## TASK TO CARRY OUT:
Which lines below mention "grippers"? Pick each one out.

* * * * * * *

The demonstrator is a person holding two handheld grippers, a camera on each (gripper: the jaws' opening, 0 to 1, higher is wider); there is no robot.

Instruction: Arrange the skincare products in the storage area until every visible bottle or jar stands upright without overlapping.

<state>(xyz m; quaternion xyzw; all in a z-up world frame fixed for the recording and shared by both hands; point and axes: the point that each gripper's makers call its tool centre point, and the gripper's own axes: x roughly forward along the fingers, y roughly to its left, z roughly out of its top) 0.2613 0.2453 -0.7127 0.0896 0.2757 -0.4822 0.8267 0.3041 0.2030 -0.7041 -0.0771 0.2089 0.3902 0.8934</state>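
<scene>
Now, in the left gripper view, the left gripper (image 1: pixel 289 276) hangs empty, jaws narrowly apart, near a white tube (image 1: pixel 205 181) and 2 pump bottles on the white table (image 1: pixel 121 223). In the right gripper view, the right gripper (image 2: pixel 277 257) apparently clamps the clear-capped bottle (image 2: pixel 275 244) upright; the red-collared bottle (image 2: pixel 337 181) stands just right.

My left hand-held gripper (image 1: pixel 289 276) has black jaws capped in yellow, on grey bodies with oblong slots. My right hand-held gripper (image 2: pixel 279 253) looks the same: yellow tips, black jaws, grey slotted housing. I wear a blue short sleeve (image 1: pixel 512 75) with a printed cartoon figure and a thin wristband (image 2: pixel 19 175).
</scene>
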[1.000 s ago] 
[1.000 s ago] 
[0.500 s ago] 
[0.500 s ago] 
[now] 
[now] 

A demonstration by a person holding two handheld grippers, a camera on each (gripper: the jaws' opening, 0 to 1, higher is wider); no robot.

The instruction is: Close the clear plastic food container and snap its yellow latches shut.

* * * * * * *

## ANSWER SECTION:
The demonstrator is a person holding two handheld grippers, a camera on each (gripper: the jaws' opening, 0 to 1, higher is wider); there is no robot.
A demonstration by a person holding two handheld grippers, a camera on each (gripper: the jaws' opening, 0 to 1, higher is wider); no robot.

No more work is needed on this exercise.